Pessoalmente, eu iniciei meus estudos na metade do século passado como recém-formado sob a orientação de Hubert Jedin, pautando-me pelas indicações de sua famosa obra ‘Reforma Católica ou Contrarreforma?’ superando a velha antinomia que dominava a historiografia anterior: de um lado, a visão de uma reforma portadora de modernidade e a Contrarreforma como pura reação e, pelo outro, a reivindicação de uma prioridade e autonomia da Reforma Católica. O ponto comum da pesquisa de nossas gerações foi o esforço para compreender que, com a Reforma Protestante e com o Concílio de Trento, não estávamos diante apenas de diferentes processos – o primeiro, revolucionário e o segundo, reformista - para eliminar os abusos que impregnaram a Igreja medieval ao longo dos séculos, mas de uma resposta aos problemas impostos pela nova sociedade que estava emergindo na Europa. O fato que a linha da Contrarreforma romana – do centralismo e da Inquisição - tenha prevalecido sob o signo da urgência e da brutalidade da luta religiosa, das frentes em contraposição (mesmo as mínimas críticas ao aparato eclesiástico eram condenadas como armas fornecidas para o inimigo protestante), não deve impedir de perceber os diferentes caminhos de espiritualidade e de postura religiosa que ficaram em minoria, mas que continuaram nos séculos seguintes como rotas, às vezes subterrâneas, no mundo católico até os nossos dias.
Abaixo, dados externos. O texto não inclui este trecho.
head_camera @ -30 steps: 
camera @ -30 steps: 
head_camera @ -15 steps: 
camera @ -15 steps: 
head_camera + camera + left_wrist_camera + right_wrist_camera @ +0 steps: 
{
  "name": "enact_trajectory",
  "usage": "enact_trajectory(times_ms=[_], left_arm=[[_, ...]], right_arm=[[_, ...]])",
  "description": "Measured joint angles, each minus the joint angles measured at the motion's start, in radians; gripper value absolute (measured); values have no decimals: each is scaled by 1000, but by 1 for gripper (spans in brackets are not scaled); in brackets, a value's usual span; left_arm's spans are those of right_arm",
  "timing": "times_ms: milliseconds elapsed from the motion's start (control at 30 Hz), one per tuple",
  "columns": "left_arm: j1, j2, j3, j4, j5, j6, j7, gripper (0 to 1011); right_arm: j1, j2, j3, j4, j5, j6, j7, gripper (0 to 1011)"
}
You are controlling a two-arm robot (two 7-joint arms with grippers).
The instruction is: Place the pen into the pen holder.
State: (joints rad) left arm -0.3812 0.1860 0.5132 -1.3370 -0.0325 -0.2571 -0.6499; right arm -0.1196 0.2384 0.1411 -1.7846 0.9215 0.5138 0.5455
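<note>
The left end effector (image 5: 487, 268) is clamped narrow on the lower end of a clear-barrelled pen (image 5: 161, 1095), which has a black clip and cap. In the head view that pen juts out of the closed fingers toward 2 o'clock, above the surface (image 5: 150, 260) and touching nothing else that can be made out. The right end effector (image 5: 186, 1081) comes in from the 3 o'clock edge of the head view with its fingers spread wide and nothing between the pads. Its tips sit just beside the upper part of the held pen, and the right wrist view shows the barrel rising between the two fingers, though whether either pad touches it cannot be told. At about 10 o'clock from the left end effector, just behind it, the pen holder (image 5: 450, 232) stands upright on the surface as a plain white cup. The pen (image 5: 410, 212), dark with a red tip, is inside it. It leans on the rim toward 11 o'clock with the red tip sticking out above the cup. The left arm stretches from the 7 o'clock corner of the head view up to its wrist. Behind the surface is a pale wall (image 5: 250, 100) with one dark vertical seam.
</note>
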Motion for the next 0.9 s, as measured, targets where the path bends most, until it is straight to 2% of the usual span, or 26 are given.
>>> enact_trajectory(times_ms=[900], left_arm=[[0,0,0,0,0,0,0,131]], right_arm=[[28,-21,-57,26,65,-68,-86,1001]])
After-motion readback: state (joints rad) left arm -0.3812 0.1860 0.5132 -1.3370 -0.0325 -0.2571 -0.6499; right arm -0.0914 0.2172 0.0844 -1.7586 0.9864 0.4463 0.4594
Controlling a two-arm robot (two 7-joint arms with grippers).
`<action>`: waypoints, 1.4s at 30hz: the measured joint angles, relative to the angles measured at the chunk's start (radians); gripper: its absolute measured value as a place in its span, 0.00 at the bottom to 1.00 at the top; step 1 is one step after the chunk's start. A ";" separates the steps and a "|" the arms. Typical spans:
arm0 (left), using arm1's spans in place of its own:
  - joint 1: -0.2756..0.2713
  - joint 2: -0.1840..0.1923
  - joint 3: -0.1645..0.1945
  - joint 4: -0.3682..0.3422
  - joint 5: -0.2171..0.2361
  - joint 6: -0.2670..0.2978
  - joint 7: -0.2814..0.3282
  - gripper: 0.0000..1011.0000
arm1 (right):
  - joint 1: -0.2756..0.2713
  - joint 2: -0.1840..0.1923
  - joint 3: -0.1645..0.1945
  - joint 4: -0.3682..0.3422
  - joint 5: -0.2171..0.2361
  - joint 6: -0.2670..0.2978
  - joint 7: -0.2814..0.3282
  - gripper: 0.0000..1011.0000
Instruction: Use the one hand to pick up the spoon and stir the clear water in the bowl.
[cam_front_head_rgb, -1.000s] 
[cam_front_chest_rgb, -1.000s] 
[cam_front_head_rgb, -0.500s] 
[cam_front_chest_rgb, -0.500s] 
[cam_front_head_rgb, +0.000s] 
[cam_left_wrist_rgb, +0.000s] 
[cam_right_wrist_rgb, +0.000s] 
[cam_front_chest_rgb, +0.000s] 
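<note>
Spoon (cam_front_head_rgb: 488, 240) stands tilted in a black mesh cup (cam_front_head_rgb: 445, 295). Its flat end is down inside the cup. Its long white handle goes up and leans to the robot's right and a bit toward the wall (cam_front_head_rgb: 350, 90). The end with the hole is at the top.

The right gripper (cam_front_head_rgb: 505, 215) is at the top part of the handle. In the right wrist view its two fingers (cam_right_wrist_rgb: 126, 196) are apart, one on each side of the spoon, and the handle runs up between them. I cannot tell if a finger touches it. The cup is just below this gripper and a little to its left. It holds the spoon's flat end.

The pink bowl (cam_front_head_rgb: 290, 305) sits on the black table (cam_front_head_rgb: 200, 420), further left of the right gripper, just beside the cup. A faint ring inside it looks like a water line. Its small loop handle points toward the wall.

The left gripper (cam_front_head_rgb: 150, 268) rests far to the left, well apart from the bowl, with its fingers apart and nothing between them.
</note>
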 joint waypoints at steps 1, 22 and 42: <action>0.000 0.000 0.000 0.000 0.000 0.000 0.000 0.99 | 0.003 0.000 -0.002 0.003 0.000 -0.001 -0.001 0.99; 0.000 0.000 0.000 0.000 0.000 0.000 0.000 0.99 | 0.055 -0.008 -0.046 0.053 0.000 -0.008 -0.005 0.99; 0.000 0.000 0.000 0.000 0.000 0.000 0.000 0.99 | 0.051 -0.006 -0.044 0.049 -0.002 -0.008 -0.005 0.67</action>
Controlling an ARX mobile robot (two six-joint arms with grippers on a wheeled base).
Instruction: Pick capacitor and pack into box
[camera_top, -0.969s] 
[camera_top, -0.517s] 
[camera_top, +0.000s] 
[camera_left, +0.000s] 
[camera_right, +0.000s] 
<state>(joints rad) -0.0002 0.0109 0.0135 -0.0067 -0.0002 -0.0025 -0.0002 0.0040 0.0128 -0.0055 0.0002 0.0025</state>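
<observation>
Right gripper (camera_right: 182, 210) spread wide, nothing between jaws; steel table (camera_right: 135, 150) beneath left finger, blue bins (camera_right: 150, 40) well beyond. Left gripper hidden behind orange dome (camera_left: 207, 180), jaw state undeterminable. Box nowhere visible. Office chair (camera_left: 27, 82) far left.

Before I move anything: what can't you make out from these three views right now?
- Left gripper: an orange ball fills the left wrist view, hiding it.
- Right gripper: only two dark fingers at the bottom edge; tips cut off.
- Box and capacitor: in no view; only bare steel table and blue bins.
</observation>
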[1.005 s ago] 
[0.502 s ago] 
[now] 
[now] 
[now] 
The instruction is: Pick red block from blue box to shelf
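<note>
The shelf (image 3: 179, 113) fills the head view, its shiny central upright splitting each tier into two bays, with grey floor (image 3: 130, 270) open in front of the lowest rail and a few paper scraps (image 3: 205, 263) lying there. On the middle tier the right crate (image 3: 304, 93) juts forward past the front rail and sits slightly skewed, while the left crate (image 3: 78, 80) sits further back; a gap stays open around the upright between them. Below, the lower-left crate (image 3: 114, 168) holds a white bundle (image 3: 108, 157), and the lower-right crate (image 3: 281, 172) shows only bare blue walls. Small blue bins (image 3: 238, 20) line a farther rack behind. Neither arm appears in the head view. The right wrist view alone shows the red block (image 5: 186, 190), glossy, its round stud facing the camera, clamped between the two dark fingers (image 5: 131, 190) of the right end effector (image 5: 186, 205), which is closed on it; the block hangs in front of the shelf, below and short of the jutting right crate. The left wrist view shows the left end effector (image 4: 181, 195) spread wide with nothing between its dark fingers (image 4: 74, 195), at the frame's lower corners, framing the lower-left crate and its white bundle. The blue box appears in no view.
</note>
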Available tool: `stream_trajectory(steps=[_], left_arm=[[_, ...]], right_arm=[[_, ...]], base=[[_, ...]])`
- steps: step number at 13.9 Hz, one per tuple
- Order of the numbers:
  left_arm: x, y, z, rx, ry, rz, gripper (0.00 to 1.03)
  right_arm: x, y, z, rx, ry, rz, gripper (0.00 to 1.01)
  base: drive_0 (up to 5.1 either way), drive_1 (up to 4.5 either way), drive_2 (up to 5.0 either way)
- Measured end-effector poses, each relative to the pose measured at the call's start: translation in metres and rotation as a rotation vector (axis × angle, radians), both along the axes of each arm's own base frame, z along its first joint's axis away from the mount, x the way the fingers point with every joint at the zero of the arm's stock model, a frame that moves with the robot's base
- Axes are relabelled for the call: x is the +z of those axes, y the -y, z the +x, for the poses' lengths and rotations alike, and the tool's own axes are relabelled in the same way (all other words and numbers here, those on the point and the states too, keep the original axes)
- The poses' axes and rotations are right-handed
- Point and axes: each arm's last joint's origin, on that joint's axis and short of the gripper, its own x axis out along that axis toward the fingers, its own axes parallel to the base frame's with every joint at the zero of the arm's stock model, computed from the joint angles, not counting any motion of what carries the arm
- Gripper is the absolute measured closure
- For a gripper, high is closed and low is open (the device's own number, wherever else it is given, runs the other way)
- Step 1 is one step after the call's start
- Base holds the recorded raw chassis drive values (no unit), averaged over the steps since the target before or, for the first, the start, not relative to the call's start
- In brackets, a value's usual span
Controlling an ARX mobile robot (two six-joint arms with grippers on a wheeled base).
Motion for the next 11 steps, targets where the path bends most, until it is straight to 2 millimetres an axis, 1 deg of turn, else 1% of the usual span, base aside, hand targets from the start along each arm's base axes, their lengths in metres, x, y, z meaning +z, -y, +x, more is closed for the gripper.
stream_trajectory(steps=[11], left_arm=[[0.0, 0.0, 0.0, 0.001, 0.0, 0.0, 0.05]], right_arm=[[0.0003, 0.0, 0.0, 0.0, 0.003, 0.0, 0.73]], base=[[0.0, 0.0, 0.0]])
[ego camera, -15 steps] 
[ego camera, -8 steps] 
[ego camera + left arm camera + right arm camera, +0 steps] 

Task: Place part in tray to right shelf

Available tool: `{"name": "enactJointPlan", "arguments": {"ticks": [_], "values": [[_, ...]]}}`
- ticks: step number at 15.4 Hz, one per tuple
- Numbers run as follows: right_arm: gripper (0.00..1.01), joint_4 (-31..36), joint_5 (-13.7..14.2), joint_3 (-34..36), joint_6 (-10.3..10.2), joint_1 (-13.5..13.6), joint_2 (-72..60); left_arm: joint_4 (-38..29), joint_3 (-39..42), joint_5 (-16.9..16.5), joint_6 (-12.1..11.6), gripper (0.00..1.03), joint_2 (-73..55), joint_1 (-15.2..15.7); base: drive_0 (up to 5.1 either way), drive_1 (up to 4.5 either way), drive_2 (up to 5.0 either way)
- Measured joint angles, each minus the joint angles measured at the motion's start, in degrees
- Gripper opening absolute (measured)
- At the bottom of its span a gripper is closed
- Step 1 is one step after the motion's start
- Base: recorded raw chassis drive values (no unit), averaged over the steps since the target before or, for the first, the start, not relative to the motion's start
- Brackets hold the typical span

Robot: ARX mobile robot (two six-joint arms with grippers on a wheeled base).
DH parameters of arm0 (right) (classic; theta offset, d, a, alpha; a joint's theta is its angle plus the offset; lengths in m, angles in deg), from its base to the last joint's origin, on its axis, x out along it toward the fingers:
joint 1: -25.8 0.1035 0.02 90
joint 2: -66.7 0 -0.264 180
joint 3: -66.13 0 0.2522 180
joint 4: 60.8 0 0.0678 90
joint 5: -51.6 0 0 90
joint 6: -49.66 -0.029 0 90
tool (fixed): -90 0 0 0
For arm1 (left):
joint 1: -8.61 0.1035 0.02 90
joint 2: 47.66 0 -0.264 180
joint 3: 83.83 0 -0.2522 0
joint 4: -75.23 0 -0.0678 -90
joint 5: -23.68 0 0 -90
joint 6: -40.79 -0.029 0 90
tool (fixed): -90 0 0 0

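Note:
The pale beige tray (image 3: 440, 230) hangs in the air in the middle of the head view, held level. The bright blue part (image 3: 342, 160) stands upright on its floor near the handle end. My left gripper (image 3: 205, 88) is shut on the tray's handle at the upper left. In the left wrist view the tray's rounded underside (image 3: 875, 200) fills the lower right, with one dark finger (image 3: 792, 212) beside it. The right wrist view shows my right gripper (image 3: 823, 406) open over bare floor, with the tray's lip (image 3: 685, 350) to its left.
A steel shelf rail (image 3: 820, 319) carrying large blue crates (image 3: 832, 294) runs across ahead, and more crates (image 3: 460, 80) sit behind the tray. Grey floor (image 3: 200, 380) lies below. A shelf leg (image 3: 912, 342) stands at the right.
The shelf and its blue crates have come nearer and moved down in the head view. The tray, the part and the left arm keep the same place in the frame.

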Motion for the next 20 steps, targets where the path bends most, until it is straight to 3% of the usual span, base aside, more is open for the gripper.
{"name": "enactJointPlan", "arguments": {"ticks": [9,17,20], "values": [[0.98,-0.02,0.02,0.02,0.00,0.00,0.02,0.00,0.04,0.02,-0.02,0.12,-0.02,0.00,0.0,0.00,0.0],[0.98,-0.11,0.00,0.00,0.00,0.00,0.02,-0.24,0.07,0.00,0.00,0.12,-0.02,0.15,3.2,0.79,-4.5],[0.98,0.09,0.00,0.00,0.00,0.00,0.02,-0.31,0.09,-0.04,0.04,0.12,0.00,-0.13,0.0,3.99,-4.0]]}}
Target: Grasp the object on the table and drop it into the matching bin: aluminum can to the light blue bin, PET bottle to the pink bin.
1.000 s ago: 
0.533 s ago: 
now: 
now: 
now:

No fundo, o interesse no quadro uniforme e triunfante do catolicismo da Contrarreforma foi desenvolvido por interesses comuns, embora com julgamentos opostos, tanto pelas historiografias confessionais como pela laica. Portanto, não se trata de adoçar a história com um falso irenismo igualando a Reforma Protestante com a resposta católica, em uma noite em que todos os gatos são pardos: as lutas e guerras religiosas entre católicos e protestantes, as repressão e intolerâncias constituem um capítulo fundamental da história moderna e nosso mundo moderno nasceu a partir dessas tragédias; muito menos se trata de retomar em sentido apologético a milenar controvérsia conceitual (que ocupou gerações de historiadores) entre os termos de Reforma, Contrarreforma e Reforma Católica, nas mais variadas convicções de que a resposta do mundo católico tivesse sido apenas uma reação à Reforma ou, ao contrário, constituísse outra via paralela para atender às necessidades religiosas do homem moderno.

Trata-se, acima de tudo, de entender que todos esses fenômenos, tão diferentes e em conflito entre si, fazem parte da árdua jornada em direção ao moderno. Parece, em qualquer caso, que foram sendo descartadas as visões que tendiam a ver na posição da Igreja romana e no Concílio de Trento um mero processo de reação, de conservação de um sistema dogmático estático e de um sistema social feudal e retrógrado em face das inovações provenientes do norte, bem como também desapareceram as visões opostas, àquelas que enxergavam na reforma católica um movimento paralelo e quase independente da Reforma Protestante, um movimento que só combateu a degeneração e os abusos da Igreja medieval, preservando intactas as suas estruturas dogmáticas e disciplinares na transição histórica. Na verdade, tudo mudou, tanto nos Países católicos como naqueles reformados: trata-se de respostas diferentes, mais revolucionárias ou reformistas (para usar a nossa linguagem atual), a uma única questão, a da modernidade, em um processo que identifica na esfera privada o surgimento de uma nova relação entre a consciência e o sagrado.